Now I could hear the furnace turning on and the washing machine spin cycle take off like a jet engine. The dishwasher sloshed through its cycles with impressive violence. Stacking plates and bowls in the cupboard was fearfully noisy with each plate sounding like a pistol shot. I understood now why my wife used to leave the kitchen to make the bed when I began to put away the dishes. I could hear the coffee gurgling and the toaster pop up.

Hearing Aids

155

Best of all, I could now talk to people and understand what they were saying better. I still needed to face the person, voices behind me were lost, background noise interfered but less so, fast talkers still had to slow down for me. Playing tennis was a totally new experience. Now I could hear the ball being hit with an exhilarating sound like chopping wood.

. . . I noted that the poetry I had written over the years used singular visual imagery. New aural imagery became possible (“the gate swinging to and fro” could become “a creaky swinging gate”.) Being a backyard bird-watcher I longed to hear and identify birdcalls but knew it was impossible to hear them before. With my new aids, I confidently bought a book and tape of common birdcalls.

It’s not all peachy. All this ambient noise is stressful at home, in the car, and in social situations. It’s understandable why some choose not to use hearing aids. But there is some relief when the TV is too loud at the health club (as it usually is), when I’m trying to read and the washing machine is gaining altitude, when I just need quiet, there is that little mute button. Then I know my hearing loss is no longer just a handicap, but a blessing.

Peter Whitis, MD, is a 73-year-old child/adolescent psychiatrist working part-time in a residential adolescent treatment center in Eau Claire, Wisconsin. Along with an active sports program including strength training, tennis, running, and biking, he loves to read, write, and is active in current affairs. He and his wife Martha have been married 53 years and have four sons and ten grandchildren.

Adapted from the September/October 2006 issue of Hearing Loss Magazine, with permission from the Hearing Loss Association of America.

CHAPTER 8

When Hearing Aids Are Not Enough:

Cochlear Implants

The renowned poet John Keats wrote,

“Heard melodies are sweet, but those unheard are sweeter,” but he was wrong.
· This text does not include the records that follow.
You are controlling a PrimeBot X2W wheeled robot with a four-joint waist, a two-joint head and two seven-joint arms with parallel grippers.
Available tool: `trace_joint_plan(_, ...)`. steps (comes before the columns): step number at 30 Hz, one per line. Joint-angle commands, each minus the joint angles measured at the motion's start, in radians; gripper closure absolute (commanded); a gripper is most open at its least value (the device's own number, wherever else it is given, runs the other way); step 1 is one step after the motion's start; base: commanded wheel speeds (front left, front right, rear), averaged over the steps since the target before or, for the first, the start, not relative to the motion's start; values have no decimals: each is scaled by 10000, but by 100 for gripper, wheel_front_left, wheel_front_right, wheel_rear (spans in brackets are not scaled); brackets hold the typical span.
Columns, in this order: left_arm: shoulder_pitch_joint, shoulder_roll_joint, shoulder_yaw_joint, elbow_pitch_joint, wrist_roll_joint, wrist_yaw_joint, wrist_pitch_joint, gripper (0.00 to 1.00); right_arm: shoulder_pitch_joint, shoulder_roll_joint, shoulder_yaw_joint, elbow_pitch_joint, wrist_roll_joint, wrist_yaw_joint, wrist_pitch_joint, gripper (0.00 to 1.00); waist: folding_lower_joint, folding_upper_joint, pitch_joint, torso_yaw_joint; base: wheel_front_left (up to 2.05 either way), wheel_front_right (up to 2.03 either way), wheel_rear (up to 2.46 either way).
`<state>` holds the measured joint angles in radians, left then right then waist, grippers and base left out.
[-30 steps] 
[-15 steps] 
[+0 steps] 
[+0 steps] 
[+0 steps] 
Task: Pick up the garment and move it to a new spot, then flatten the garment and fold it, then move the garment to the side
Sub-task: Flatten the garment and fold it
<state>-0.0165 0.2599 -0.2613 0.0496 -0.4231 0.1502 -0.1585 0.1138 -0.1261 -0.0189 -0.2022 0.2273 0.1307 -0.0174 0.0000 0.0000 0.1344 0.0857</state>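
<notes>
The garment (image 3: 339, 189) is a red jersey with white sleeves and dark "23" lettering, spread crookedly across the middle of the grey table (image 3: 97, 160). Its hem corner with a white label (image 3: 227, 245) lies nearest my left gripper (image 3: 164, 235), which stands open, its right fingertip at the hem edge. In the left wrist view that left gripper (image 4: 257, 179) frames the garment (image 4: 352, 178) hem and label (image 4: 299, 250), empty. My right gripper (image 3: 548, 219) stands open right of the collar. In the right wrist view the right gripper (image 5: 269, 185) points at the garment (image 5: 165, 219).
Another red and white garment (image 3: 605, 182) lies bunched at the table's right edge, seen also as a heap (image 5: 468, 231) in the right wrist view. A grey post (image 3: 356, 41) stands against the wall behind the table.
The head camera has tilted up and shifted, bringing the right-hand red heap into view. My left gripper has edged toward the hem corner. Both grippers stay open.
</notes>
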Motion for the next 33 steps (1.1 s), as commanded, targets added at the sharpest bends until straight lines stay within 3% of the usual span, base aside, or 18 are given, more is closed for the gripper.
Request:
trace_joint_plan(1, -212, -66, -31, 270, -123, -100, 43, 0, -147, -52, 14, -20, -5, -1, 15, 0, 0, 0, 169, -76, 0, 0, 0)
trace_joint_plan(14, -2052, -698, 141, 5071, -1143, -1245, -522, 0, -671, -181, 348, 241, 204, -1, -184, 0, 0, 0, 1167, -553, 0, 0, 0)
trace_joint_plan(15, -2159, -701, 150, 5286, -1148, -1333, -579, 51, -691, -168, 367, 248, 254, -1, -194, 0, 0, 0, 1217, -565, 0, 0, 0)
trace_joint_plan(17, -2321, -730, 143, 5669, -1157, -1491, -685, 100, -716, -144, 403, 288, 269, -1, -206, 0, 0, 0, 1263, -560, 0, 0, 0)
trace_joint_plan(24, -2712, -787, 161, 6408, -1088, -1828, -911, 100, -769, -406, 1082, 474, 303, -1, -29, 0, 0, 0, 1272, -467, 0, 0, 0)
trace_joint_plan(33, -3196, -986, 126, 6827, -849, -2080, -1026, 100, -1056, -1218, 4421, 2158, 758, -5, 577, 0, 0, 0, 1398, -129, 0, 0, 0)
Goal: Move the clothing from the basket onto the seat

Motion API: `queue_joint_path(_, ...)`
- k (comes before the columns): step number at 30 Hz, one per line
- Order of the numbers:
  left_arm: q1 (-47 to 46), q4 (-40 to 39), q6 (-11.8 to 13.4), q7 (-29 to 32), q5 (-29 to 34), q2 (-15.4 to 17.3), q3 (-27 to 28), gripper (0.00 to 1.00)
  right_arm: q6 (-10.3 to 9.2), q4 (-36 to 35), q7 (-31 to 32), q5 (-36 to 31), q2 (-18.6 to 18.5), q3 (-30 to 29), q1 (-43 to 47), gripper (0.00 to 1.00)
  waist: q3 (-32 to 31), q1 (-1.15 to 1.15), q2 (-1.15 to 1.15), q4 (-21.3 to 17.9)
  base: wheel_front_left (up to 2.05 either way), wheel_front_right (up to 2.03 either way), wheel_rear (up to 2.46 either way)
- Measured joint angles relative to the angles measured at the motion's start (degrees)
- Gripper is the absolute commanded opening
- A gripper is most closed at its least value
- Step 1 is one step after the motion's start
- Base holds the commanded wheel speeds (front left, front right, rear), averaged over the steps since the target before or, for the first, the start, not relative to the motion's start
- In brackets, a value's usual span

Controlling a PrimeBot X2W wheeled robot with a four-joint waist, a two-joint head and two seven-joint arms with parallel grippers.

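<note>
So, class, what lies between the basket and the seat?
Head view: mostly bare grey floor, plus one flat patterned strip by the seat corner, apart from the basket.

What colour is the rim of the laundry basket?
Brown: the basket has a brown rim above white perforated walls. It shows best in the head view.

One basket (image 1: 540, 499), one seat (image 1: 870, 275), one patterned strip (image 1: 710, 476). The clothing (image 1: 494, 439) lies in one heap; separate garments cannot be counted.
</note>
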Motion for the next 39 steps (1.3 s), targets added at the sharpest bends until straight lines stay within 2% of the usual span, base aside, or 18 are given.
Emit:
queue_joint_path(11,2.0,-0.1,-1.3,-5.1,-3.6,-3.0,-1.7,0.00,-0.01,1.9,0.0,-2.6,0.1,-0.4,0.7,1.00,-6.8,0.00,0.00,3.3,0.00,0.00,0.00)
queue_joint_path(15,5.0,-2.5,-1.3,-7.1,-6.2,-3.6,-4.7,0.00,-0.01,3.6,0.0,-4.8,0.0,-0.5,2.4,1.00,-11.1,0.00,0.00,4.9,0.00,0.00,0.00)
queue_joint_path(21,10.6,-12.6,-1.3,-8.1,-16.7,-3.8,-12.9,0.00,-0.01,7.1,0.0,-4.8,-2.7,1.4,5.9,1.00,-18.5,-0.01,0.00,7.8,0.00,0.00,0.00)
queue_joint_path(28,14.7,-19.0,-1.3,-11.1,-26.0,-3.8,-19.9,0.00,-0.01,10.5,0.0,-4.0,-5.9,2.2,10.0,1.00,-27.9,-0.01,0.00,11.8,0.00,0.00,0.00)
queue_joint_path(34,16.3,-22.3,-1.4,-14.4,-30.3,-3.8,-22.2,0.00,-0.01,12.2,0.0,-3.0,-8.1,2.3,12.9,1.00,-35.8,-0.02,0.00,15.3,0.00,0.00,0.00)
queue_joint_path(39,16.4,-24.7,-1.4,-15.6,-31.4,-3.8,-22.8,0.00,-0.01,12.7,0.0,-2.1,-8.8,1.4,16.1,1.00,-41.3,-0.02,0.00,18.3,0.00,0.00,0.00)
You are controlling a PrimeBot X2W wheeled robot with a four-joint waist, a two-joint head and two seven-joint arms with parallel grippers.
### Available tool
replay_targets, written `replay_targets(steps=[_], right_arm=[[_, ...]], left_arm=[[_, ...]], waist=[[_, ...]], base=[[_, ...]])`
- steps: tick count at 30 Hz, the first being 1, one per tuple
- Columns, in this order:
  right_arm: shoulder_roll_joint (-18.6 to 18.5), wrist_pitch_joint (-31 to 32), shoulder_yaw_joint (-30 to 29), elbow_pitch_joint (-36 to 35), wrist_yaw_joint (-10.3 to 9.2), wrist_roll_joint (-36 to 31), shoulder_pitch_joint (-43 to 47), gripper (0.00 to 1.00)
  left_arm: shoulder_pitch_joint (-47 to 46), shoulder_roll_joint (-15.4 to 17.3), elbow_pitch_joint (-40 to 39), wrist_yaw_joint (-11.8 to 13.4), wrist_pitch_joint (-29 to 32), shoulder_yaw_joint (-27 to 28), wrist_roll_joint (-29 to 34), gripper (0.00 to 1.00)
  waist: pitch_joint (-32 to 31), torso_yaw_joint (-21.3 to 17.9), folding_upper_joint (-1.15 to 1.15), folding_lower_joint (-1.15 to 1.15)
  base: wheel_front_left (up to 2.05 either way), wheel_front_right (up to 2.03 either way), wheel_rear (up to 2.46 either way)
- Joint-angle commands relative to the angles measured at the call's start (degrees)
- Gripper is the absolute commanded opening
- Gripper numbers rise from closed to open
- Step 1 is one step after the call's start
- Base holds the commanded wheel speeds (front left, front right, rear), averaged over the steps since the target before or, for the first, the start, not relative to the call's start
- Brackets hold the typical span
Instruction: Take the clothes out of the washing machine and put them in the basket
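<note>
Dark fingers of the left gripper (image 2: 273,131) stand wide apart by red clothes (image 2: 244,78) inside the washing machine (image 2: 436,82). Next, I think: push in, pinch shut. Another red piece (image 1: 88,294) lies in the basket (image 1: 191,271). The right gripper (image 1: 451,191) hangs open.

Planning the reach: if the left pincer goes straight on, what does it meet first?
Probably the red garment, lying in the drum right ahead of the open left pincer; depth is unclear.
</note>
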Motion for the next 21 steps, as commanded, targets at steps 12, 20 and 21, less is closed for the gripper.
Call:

Ode on a Grecian Urn, John Keats

Hearing aids provide substantial benefit to most users, but for people with severe-to-profound sensorineural hearing loss, they may not be enough. Basically, hearing aids work by making sounds louder, then sending them through a dysfunctional auditory system. In most cases, the dysfunction is caused by damaged or missing hair cells within the cochlea (see Chapters 3 and 4). People with mild, moderate, and sometimes even severe hearing losses have enough working hair cells to transmit the amplified sound energy to Cranial Nerve (CN) VIII and the brain, however imperfectly. When hearing loss is more severe, however, there may not be enough working hair cells to make the connection. In this case, the auditory fibers that form CN VIII are available to carry information to the brain, but there aren’t enough hair cells to trigger the neural activity (or the activity that does get through is too degraded to be useful). When this is the case, a cochlear implant may be the solution. A cochlear implant converts sounds into patterns of electrical pulses; these electrical pulses bypass most of the auditory system and stimulate CN VIII fibers directly. CN VIII then carries the bioelectrical (neural) information to the brain, which interprets it as sound. Cochlear implants are a true miracle of modern medicine; they’re the only medical technology to functionally restore a human sense.